It may be further observed that even the very language or nomenclature of chemistry acquires a particular clearness and conciseness by means of the conception of molecules, because then the names of substances may directly indicate their composition. Thus the term 'carbon dioxide' tells more about and expresses CO_{2} better than carbonic acid gas, or even carbonic anhydride. Such nomenclature is already employed by many. But expressing the composition without an indication or even hint as to the properties, would be neglecting the advantageous side of the present nomenclature. Sulphur dioxide, SO_{2}, expresses the same as barium dioxide, BaO_{2}, but sulphurous anhydride indicates the acid properties of SO_{2}. Probably in time one harmonious chemical language will succeed in embracing both advantages.

[23] This formula (which is given in my work on 'The Tension of Gases,' and in a somewhat modified form in the 'Comptes Rendus,' Feb. 1876) is deduced in the following manner. According to the law of Avogadro-Gerhardt, M = 2D for all gases, where M is the molecular weight and D the density referred to hydrogen. But it is equal to the weight _s__{0} of a cubic centimetre of a gas in grams at 0° and 76 cm. pressure, divided by 0·0000898, for this is the weight in grams of a cubic centimetre of hydrogen. But the weight _s_ of a cubic centimetre of a gas at a temperature _t_ and under a pressure _p_ (in centimetres) is equal to _s__{0}_p_/76(1 + _at_). Therefore, _s__{0} = _s_.76(1 + _at_)/_p_; hence D = 76._s_(1 + _at_)/0·0000898_p_, whence M = 152_s_(1 + _at_)/0·0000898_p_, which gives the above expression, because 1/_a_ = 273, and 152 multiplied by 273 and divided by 0·0000898 is nearly 6200. In place of _s_, _m/v_ may be taken, where _m_ is the weight and _v_ the volume of a vapour.

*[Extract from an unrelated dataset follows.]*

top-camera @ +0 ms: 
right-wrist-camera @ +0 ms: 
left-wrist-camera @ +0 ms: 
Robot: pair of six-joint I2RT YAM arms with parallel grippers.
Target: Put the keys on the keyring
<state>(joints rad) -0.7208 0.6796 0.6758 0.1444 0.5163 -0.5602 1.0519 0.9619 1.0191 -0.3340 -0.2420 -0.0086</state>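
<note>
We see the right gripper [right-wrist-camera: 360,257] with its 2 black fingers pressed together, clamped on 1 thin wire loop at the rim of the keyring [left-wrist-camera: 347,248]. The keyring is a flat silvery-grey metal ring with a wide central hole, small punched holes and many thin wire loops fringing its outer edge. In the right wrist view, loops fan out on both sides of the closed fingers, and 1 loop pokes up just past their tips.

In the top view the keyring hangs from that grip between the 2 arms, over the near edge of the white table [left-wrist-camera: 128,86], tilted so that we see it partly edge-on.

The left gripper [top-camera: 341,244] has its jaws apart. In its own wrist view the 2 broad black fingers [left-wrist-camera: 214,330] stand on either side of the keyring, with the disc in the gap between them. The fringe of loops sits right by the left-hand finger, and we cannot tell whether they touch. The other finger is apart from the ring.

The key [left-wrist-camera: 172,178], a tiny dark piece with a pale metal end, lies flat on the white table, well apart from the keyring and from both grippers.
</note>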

[24] The above formula may be directly applied in order to ascertain the molecular weight from the data; weight of vapour _m_ grms., its volume _v_ c.c., pressure _p_ cm., and temperature _t_°; for _s_ = the weight of vapour _m_, divided by the volume _v_, and consequently M = 6,200_m_(273 + _t_)/_pv_. Therefore, instead of the formula (_see_ Chapter II., Note 34), _pv_ = R(273 + _t_), where R varies with the mass and nature of a gas, we may apply the formula _pv_ = 6,200(_m_/M)(273 + _t_). These formulæ simplify the calculations in many cases. For example, required the volume _v_ occupied by 5 grms. of aqueous vapour at a temperature _t_ = 127° and under a pressure _p_ = 76 cm. According to the formula M = 6,200_m_(273 + _t_)/_pv_, we find that _v_ = 9,064 c.c., as in the case of water M = 18, _m_ in this instance = 5 grms. (These formulæ, however, like the laws of gases, are only approximate.)

As the molecules of many elements (hydrogen, oxygen, nitrogen, chlorine, bromine, sulphur--at least at high temperatures) are of uniform composition, the formulæ of the compounds formed by them directly indicate the composition by volume. So, for example, the formula HNO_{3} directly shows that in the decomposition of nitric acid there is obtained 1 vol. of hydrogen, 1 vol. of nitrogen, and 3 vols. of oxygen.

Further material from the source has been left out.